### THE TASK
Wherever a line in the records contains the word "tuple", return that line.
═════ SUPPLIED MATERIAL
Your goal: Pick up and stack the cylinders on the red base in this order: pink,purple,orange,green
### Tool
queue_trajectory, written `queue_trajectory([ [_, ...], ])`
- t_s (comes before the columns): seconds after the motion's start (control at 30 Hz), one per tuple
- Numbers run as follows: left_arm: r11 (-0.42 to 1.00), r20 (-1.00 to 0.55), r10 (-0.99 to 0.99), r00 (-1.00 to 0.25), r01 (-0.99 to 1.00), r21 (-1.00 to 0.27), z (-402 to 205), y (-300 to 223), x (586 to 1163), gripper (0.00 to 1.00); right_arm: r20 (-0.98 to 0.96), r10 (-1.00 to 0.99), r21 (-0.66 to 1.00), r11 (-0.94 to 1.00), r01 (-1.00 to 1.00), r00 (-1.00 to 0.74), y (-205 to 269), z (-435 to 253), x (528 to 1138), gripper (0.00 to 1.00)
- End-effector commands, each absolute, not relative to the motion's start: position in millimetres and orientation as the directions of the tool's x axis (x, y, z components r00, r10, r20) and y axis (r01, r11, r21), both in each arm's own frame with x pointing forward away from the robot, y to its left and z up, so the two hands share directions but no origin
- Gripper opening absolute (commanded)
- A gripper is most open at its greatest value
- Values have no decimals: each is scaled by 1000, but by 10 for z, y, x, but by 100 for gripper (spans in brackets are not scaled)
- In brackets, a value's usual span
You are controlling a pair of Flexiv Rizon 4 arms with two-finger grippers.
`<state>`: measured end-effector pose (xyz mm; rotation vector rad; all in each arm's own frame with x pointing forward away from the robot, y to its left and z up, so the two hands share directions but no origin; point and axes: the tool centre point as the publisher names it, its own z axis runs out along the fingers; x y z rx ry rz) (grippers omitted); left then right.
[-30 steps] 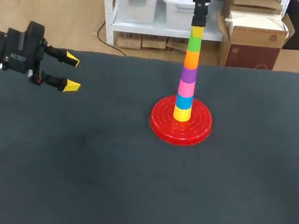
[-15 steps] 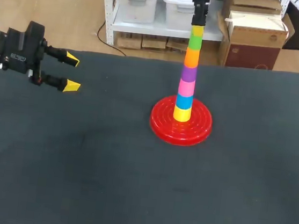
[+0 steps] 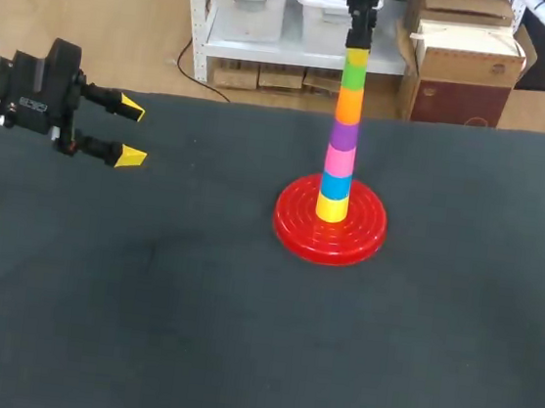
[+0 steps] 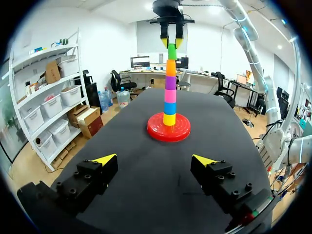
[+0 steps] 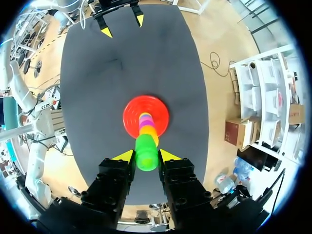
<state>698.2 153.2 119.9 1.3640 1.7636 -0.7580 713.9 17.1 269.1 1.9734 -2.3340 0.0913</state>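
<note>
On the dark surface [image 3: 144,298] the red base [image 3: 329,225] lies right of the middle, towards the far edge. A single upright column of cylinders rises from its centre. From the bottom up they are the yellow cylinder [image 3: 331,209], the blue cylinder [image 3: 335,186], the pink cylinder [image 3: 341,160], the purple cylinder [image 3: 345,134], the orange cylinder [image 3: 350,105] and the green cylinder [image 3: 354,75]. Each rests on the one below, and I see no gap between the green one and the orange one.

The right hand [image 3: 356,54] comes straight down over the column. In the right wrist view its two yellow tips press against the green cylinder [image 5: 146,148] from opposite sides, so the right hand [image 5: 146,156] is closed on that top piece. The rest of the stack and the red base [image 5: 131,114] show directly beneath. The left wrist view shows the same thing from the side: the right hand [image 4: 171,42] pinches the upper end of the green cylinder [image 4: 171,52].

The left hand [image 3: 129,132] hangs above the surface's left part, well apart from the base. Its fingers point towards the stack and are spread wide with nothing between them. In its own view the left hand [image 4: 155,160] faces the red base [image 4: 168,134], with the column straight ahead of it
</note>
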Motion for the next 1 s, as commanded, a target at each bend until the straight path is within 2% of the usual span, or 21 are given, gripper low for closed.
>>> queue_trajectory([
  [0.03,252,-851,509,-130,968,3,1188,1539,6968,100,109,-978,3,181,-983,-180,148,2602,7122,0],
  [0.5,252,-851,509,-130,968,3,1188,1539,6968,100,121,-974,-11,189,-982,-189,157,2633,7166,0],
  [0.7,252,-851,509,-130,968,3,1188,1539,6968,100,122,-980,87,166,-982,-155,184,2514,7202,0],
  [0.97,252,-851,509,-130,968,3,1188,1539,6968,100,67,-979,86,198,-976,-193,150,2416,7082,0],
  [1.0,252,-851,509,-130,968,3,1188,1539,6968,100,53,-980,75,198,-977,-194,148,2445,7065,18],
])
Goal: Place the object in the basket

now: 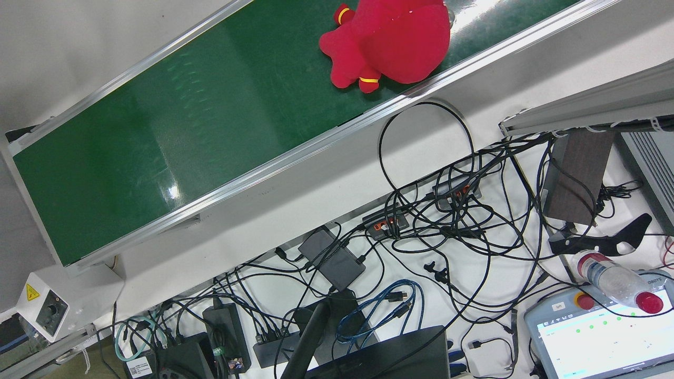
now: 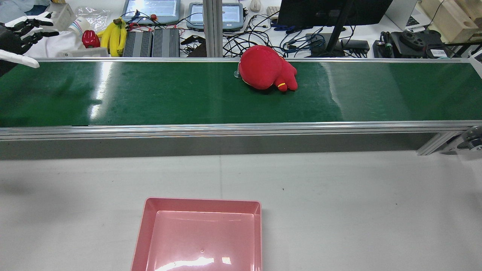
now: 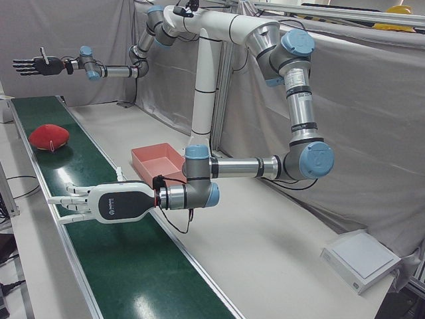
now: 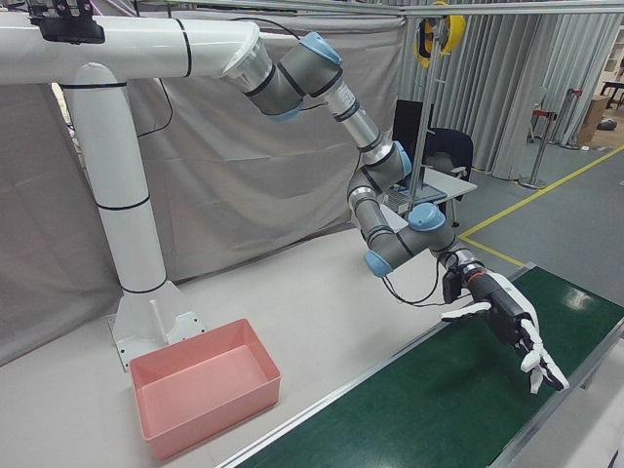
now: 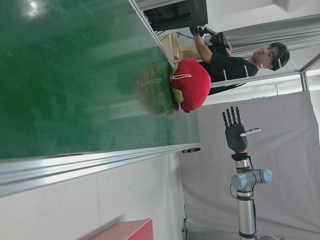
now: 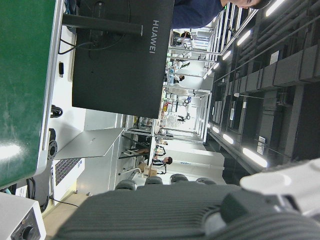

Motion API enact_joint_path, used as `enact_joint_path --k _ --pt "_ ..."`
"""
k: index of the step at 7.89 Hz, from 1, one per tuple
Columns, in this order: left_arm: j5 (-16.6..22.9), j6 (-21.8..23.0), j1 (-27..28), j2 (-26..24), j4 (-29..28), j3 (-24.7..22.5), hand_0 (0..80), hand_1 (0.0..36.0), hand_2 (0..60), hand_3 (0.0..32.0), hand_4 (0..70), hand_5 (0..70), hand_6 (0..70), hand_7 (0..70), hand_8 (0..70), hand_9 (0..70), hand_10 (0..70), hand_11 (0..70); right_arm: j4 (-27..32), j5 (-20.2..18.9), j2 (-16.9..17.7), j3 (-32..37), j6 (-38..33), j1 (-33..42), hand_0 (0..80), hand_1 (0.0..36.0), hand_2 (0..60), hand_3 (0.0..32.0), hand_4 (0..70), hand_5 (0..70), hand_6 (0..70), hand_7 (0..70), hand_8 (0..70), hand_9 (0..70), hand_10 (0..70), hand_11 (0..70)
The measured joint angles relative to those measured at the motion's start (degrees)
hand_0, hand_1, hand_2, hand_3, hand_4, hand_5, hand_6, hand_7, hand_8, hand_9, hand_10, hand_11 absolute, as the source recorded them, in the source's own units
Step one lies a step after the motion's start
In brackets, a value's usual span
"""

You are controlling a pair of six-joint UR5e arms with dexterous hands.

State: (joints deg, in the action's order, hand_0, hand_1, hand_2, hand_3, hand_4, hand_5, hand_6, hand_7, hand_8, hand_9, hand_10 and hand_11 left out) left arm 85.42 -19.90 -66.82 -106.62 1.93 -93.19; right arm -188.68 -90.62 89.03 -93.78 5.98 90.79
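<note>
Plush toy [image 2: 265,73] is parked mid-belt [image 2: 169,94] by the far rail, lying lengthwise along it. It's flanked by the left hand [image 2: 22,32] and the right hand [image 5: 234,132], both splayed and empty, well apart from it. Which one's closer can't be called.

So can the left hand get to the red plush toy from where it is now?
Probably yes. The left hand hovers open over the belt, and the belt between it and the plush toy is bare. The toy lies well off along the belt, so the arm must travel; I can't confirm its full reach.
</note>
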Motion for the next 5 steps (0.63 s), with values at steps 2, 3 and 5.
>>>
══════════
### EXERCISE ANSWER
- t_s (comes before the columns): seconds after the motion's start (control at 30 Hz), one per tuple
k: index of the step at 7.89 Hz, from 1, one per tuple

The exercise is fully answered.